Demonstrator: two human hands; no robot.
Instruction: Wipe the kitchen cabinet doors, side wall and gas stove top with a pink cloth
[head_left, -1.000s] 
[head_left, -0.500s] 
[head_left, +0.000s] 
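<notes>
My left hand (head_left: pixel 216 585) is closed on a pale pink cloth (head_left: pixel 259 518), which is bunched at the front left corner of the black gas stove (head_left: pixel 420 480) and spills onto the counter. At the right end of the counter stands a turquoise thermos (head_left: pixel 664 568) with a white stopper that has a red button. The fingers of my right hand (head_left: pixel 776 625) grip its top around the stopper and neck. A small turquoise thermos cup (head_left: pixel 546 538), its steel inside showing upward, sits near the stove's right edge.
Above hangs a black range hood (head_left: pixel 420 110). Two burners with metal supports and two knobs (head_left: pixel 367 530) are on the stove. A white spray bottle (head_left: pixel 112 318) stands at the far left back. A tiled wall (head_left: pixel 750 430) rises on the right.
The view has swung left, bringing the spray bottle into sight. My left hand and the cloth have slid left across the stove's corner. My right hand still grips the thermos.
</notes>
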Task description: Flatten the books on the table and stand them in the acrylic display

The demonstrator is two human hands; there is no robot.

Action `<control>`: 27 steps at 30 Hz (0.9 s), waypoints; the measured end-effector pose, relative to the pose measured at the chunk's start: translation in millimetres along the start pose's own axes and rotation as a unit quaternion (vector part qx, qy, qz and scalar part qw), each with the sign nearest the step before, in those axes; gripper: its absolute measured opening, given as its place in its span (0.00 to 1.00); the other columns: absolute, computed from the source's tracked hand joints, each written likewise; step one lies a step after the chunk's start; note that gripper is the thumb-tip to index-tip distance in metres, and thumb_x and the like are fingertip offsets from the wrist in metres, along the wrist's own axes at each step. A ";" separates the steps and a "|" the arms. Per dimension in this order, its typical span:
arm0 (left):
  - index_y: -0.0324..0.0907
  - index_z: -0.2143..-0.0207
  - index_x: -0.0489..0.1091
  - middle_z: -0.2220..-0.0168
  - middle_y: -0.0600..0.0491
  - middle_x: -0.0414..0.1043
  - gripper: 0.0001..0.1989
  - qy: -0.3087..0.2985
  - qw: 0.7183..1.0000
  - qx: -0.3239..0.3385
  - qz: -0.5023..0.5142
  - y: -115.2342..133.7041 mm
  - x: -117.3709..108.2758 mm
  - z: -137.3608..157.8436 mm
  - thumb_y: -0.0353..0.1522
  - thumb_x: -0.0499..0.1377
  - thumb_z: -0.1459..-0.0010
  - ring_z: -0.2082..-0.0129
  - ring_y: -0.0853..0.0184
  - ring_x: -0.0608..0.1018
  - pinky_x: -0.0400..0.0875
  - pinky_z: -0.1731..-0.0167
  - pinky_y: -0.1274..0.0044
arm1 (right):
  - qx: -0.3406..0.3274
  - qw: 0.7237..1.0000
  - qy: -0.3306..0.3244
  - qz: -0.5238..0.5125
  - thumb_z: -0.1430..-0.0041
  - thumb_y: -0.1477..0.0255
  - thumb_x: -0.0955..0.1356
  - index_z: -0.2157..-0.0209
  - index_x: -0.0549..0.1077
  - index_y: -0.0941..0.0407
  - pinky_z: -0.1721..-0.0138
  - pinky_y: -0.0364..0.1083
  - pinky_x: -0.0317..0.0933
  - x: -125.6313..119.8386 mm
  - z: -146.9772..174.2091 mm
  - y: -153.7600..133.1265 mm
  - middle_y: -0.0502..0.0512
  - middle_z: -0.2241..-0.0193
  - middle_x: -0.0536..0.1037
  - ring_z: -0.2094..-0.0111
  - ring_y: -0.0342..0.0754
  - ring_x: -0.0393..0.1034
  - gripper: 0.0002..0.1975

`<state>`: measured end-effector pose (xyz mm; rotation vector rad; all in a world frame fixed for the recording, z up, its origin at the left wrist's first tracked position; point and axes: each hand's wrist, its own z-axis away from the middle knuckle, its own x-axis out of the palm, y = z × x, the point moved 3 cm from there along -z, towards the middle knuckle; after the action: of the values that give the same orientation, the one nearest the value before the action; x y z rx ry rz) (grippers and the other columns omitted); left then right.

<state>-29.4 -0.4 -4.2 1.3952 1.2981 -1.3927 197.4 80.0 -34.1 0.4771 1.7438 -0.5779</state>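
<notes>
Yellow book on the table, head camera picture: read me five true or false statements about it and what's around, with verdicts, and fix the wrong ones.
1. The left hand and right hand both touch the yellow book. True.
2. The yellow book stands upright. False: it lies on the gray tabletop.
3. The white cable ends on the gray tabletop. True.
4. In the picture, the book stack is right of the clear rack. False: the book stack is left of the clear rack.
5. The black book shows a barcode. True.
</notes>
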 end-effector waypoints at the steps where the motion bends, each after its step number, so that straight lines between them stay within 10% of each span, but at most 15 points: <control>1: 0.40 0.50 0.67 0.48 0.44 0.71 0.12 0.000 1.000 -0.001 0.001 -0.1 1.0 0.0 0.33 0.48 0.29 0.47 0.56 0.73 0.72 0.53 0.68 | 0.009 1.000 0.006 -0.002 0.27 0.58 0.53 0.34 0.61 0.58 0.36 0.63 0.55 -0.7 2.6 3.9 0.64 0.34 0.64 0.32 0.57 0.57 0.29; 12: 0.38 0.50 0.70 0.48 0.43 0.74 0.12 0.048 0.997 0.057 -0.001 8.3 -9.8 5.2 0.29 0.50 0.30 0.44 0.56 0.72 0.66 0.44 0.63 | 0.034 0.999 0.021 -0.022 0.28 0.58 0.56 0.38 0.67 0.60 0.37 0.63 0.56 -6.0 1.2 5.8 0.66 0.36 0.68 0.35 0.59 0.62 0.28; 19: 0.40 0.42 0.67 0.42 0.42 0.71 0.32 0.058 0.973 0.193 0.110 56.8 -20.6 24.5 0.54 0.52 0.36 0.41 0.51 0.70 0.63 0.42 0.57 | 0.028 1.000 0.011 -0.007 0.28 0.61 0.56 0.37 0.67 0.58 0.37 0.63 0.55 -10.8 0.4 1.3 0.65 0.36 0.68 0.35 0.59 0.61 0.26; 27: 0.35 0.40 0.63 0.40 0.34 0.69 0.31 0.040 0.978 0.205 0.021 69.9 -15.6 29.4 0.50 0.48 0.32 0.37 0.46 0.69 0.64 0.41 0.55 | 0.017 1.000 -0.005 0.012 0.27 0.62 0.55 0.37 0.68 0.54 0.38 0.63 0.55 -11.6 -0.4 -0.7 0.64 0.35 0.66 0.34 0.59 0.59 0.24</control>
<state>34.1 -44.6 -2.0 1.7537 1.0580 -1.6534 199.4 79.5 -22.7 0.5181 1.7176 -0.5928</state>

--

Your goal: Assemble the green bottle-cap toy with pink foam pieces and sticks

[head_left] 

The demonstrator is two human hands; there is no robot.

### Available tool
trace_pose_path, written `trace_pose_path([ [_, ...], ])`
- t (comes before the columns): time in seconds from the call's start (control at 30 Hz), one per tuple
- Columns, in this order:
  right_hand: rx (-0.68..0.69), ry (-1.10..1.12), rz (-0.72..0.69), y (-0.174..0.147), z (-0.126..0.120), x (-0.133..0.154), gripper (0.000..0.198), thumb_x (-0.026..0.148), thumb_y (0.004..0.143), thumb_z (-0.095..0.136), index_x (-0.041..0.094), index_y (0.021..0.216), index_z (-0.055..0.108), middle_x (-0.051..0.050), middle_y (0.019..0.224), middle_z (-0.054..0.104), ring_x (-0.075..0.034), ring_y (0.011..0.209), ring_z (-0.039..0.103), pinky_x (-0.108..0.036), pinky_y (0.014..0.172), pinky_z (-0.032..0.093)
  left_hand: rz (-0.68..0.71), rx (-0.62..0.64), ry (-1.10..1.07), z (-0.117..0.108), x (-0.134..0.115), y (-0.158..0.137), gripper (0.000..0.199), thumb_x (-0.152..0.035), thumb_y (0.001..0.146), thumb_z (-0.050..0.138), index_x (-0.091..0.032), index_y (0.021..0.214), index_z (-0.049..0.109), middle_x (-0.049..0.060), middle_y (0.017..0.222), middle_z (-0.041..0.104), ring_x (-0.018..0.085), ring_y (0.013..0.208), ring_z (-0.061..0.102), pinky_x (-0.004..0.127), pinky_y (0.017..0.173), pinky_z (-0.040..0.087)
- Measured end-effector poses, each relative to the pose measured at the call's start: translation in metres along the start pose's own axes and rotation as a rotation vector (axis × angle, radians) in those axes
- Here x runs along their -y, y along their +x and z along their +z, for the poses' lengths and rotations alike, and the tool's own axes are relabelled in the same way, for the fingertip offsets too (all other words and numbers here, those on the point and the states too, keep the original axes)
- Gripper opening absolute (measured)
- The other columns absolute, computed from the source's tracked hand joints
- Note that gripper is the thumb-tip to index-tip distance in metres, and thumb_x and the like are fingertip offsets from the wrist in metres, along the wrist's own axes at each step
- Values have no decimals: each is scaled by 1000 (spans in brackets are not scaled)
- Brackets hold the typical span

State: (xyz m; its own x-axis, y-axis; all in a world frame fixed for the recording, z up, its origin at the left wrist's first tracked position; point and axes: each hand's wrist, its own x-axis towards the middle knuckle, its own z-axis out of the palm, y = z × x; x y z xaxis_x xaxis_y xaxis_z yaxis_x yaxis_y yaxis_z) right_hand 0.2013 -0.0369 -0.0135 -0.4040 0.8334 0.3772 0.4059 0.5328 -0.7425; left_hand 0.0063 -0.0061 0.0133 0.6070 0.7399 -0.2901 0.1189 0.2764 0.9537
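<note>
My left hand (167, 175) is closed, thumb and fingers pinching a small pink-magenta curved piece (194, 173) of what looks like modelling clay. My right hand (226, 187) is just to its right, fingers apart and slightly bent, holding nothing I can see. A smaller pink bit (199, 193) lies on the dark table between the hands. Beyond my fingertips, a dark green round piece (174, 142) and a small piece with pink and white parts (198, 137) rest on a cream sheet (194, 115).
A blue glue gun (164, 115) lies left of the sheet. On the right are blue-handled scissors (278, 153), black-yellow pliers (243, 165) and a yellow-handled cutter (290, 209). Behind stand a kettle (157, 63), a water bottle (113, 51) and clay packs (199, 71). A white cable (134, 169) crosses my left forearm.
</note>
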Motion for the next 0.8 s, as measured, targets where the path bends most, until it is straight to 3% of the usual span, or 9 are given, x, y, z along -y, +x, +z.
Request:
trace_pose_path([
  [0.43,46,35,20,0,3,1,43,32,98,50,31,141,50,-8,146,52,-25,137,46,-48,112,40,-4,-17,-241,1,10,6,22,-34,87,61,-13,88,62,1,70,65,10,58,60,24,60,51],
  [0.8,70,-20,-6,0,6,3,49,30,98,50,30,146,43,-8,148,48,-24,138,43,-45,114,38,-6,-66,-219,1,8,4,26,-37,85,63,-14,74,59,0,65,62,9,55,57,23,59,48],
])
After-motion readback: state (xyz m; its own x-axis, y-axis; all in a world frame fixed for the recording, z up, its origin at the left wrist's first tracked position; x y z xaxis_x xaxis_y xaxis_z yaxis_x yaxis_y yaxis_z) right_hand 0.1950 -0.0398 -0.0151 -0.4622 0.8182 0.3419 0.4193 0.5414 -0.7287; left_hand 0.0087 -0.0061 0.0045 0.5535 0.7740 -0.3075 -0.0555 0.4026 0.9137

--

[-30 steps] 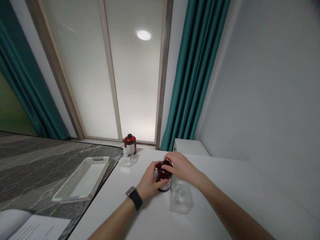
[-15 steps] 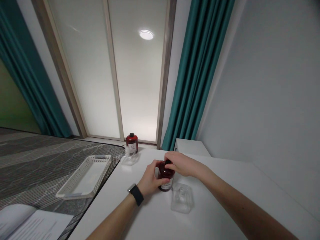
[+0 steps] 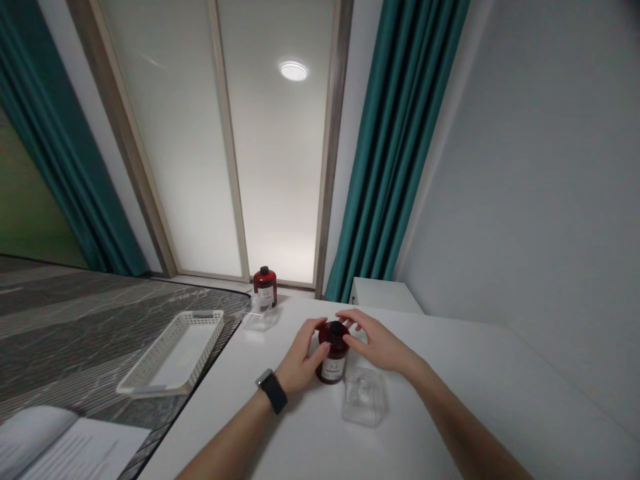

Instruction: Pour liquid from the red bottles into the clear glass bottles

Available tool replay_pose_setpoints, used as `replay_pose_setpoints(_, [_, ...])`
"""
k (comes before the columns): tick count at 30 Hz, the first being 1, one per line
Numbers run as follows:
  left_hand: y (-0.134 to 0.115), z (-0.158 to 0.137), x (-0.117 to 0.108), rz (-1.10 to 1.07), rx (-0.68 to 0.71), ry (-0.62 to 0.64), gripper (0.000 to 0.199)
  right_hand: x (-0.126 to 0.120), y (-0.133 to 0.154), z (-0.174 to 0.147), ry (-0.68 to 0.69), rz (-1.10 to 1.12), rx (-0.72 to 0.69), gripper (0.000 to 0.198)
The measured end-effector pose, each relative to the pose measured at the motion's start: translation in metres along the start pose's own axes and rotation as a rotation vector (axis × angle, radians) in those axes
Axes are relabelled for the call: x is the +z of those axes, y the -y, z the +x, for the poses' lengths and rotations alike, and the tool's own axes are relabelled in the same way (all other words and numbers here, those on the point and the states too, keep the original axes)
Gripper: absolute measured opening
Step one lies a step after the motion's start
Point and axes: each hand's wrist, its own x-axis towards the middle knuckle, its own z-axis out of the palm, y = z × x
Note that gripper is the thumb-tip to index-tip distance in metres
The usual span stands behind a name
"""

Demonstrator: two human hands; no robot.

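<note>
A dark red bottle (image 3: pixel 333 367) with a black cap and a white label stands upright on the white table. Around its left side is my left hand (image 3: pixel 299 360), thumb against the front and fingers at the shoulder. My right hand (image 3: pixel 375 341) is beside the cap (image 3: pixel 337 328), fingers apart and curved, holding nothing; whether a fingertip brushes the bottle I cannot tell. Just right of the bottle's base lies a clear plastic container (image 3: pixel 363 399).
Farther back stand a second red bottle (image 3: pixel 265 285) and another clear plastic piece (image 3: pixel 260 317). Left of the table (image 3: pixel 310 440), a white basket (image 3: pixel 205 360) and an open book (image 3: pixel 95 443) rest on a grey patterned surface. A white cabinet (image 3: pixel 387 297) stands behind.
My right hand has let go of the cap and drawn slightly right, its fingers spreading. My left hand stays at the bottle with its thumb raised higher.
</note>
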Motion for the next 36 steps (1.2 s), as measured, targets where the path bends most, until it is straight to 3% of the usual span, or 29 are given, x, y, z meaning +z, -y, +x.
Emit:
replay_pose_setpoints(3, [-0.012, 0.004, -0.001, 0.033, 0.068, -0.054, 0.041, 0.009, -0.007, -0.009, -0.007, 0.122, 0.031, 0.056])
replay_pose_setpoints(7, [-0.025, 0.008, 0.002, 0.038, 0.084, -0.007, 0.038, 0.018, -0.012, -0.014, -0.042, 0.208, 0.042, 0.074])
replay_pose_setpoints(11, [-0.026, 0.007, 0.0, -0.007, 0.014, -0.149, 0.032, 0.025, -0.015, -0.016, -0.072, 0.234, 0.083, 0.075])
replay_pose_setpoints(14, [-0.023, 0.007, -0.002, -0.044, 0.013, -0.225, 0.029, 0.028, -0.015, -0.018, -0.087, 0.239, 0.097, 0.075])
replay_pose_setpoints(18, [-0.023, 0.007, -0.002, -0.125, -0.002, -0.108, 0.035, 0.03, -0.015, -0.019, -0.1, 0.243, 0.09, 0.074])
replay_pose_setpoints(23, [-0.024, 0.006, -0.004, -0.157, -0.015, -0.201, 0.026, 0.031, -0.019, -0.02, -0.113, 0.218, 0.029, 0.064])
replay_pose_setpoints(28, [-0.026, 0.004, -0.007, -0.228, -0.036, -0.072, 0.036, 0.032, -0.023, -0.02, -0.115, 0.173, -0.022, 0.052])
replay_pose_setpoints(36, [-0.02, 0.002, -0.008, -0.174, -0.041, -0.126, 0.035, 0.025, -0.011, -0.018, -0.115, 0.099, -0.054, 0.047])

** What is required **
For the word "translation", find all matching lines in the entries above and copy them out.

** Task output **
Action `<control>`: 27 steps at 30 Hz (0.9 s), waypoints; the measured end-effector pose, relative to the pose measured at the chunk's start: translation in millimetres along the start pose's own axes and rotation as a unit quaternion (vector part qx, qy, qz and scalar part qw), each with the sign nearest the step before, in those axes; gripper: its absolute measured opening, given as its place in its span (0.00 to 1.00); the other columns: absolute, computed from the source's tracked hand joints, each written likewise; step one lies a step after the chunk's start; note that gripper is the thumb-tip to index-tip distance in metres, and thumb_x and the like are fingertip offsets from the wrist in metres, along the wrist's own axes at each step. A ";" separates the steps and a "|" the arms. Per dimension in this order, its typical span:
- Measured end-effector poses, each relative to the pose measured at the call's start: translation in metres along the start pose's own axes and rotation as a rotation vector (axis × angle, radians) in those axes
The measured end-effector pose, each relative to the pose measured at the motion's start: translation in metres along the start pose's own axes and rotation as a rotation vector (axis × angle, radians) in those axes

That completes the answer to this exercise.